> [Task requirements] Copy nothing from the entries below except the lines from the one containing "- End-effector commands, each" through the one containing "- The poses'", and copy those exactly.
─── Records for the task
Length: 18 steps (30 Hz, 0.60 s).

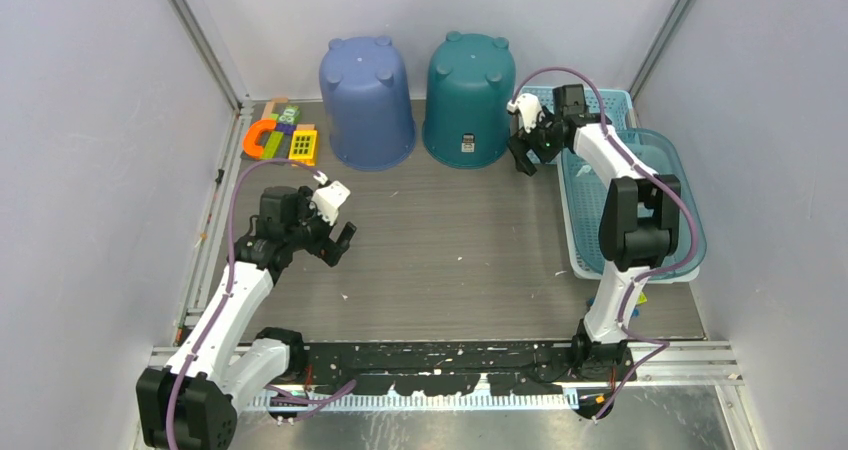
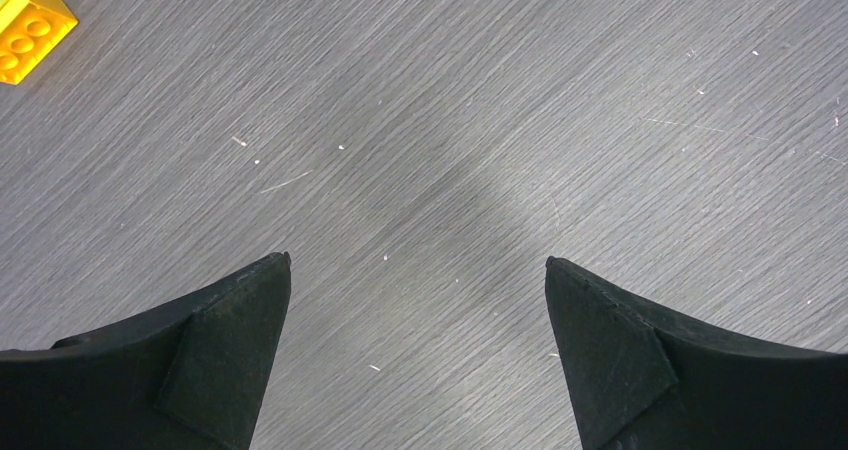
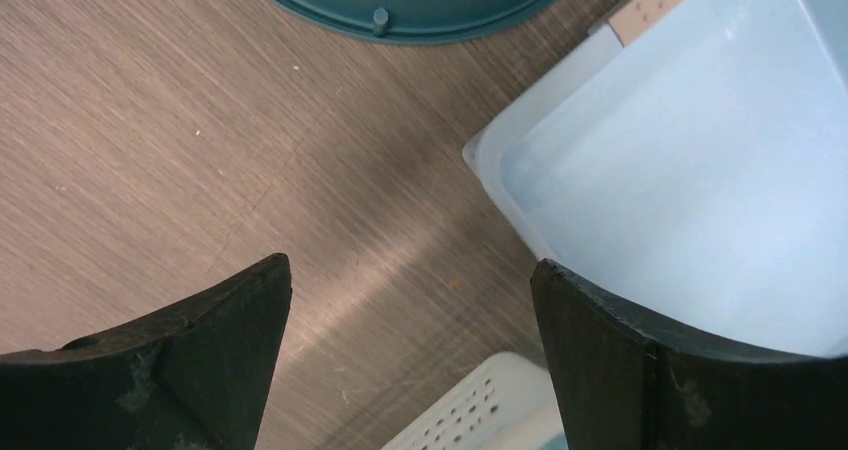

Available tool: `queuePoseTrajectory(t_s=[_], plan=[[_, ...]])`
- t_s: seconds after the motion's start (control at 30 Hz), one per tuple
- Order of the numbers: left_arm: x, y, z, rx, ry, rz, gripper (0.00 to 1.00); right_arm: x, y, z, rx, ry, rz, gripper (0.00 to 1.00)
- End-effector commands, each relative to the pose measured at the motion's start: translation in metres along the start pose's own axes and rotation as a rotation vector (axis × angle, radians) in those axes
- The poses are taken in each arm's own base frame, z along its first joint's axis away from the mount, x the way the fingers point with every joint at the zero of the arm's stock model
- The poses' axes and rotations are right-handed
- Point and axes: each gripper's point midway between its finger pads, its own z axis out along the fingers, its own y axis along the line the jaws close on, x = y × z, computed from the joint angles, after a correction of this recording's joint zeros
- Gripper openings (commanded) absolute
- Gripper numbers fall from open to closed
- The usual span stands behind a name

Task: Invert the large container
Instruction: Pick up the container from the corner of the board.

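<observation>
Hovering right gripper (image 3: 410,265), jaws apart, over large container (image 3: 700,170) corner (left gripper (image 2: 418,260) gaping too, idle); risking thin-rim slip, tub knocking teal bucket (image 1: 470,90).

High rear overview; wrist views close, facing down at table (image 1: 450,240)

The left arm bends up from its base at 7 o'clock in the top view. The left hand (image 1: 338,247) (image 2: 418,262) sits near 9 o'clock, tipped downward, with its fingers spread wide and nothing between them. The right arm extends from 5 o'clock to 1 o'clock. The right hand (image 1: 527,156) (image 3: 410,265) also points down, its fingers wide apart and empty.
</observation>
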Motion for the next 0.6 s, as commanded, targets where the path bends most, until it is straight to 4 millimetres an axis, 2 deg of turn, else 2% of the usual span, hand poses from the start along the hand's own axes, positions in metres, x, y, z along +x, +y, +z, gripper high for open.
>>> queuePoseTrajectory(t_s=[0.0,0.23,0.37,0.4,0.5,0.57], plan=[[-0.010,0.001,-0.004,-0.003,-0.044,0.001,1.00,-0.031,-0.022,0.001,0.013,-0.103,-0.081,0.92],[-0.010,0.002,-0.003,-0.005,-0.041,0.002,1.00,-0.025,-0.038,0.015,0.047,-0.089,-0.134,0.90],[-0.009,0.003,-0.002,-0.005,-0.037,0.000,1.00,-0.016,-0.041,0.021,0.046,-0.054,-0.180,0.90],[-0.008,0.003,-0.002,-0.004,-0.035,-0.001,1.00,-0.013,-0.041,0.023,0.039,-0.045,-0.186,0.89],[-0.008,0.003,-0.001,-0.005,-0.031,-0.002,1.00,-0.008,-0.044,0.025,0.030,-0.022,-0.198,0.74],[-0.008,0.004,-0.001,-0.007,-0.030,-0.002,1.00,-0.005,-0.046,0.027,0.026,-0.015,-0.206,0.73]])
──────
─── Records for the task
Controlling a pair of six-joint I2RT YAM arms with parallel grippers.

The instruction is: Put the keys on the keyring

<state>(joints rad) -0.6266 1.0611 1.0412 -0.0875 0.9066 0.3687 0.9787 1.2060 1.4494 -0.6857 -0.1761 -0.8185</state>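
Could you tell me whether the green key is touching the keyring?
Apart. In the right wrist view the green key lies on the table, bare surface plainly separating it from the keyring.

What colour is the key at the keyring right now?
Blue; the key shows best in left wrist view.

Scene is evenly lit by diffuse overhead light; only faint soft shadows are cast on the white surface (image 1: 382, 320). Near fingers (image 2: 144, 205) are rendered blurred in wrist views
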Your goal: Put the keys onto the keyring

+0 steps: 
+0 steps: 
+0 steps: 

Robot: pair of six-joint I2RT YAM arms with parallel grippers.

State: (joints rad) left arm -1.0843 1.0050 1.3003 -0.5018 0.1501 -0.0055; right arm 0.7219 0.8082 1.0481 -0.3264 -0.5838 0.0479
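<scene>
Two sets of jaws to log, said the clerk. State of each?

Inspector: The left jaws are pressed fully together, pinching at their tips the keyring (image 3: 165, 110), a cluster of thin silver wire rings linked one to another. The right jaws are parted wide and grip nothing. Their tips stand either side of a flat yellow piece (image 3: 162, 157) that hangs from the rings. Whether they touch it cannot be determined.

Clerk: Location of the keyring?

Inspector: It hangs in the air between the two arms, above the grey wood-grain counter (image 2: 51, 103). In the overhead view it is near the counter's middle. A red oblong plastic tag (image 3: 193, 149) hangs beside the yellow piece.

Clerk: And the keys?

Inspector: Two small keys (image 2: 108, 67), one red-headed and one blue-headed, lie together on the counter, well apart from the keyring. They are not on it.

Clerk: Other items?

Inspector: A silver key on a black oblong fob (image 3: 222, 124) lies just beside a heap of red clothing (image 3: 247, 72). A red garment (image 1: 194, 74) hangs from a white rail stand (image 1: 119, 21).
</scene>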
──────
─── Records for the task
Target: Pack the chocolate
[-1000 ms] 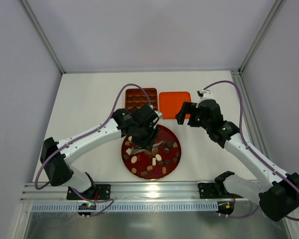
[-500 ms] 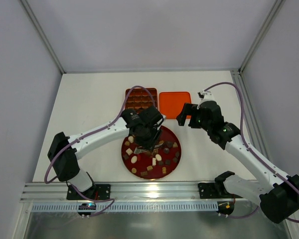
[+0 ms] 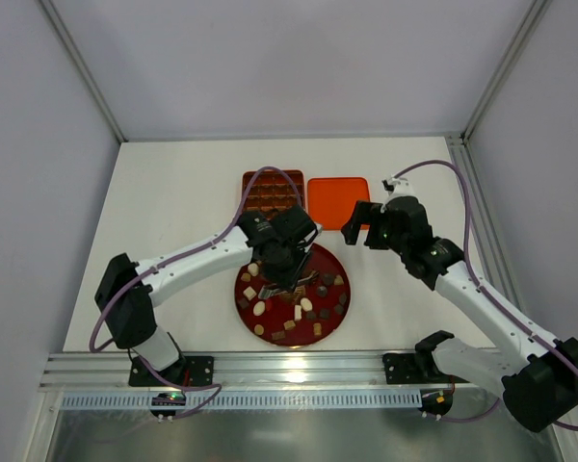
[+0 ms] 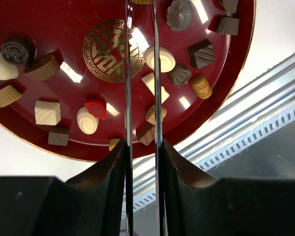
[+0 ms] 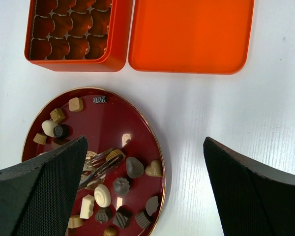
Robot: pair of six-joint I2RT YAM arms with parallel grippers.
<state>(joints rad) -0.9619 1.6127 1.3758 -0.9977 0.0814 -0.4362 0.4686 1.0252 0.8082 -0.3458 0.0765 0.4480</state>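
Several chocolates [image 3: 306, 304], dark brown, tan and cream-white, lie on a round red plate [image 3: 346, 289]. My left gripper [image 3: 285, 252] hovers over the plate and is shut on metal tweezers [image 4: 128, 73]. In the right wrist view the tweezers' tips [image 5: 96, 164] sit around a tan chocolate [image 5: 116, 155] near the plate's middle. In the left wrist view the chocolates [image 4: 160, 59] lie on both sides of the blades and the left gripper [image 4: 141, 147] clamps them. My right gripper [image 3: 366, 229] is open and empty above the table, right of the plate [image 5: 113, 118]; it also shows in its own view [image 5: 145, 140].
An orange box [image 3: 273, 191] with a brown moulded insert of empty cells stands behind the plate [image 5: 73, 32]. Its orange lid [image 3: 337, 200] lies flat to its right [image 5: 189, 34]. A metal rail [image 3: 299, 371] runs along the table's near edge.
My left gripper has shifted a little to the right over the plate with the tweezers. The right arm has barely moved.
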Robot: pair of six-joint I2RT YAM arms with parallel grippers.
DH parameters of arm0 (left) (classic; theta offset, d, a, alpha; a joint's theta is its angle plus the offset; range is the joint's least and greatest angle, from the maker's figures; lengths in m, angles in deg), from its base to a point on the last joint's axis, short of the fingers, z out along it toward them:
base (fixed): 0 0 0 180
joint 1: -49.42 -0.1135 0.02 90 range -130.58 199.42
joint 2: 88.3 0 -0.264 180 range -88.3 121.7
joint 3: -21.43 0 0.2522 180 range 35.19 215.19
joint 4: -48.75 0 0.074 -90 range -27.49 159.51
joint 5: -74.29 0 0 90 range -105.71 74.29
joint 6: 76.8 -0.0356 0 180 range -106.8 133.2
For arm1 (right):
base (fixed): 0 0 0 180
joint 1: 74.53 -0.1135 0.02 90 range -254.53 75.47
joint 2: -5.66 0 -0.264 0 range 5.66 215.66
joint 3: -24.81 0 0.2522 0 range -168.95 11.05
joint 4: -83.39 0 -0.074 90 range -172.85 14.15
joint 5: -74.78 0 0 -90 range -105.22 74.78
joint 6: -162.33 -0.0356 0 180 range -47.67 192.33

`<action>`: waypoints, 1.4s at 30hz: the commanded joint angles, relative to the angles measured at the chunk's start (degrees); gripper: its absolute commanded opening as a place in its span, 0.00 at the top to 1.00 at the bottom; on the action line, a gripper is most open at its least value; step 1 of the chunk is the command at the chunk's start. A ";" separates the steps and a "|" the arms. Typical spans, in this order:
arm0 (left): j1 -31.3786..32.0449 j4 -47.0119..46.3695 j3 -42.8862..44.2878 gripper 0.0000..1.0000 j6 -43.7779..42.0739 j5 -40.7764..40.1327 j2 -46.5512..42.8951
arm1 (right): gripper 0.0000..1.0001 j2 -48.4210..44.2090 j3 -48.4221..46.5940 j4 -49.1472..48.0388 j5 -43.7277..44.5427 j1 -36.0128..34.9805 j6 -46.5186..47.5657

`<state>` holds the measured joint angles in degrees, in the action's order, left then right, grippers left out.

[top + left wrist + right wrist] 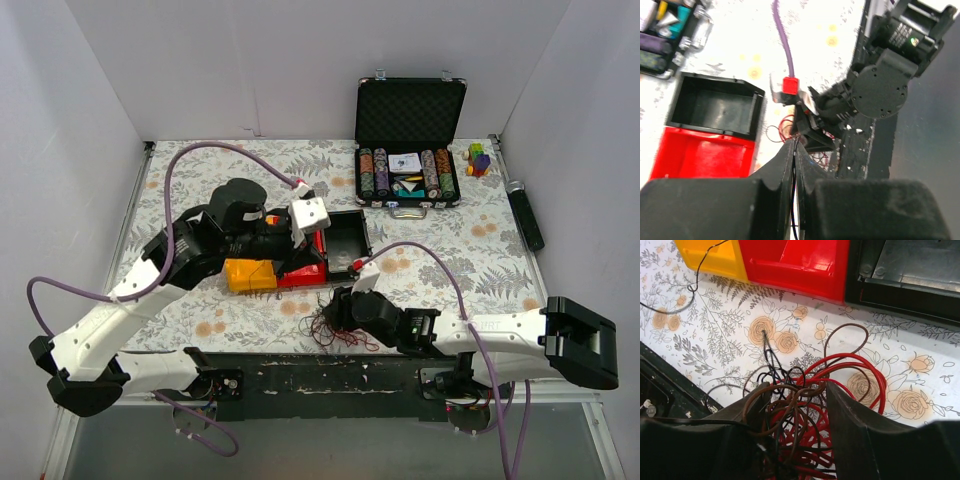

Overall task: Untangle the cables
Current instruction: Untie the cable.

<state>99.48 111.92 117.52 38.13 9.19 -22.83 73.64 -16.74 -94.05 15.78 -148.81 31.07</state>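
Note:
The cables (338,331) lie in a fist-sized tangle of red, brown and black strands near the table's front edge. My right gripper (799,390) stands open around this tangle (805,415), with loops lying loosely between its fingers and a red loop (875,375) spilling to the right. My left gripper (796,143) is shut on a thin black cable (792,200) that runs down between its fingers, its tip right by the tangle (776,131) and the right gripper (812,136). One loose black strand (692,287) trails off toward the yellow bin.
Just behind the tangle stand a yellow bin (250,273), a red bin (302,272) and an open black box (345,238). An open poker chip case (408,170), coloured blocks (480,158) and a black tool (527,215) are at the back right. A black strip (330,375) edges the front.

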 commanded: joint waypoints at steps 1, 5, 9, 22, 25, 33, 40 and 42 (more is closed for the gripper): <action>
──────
> [Response to the exercise]
- End-effector commands, each relative to the pose measured at the motion's start: translation in metres along the start pose's own axes and rotation as a rotation vector (axis × angle, radians) in those axes
- The poses are taken in each arm's own base frame, z along its first joint's axis away from the mount, x the way the fingers point with every joint at the zero of the arm's stock model
- The poses' axes and rotations are right-handed

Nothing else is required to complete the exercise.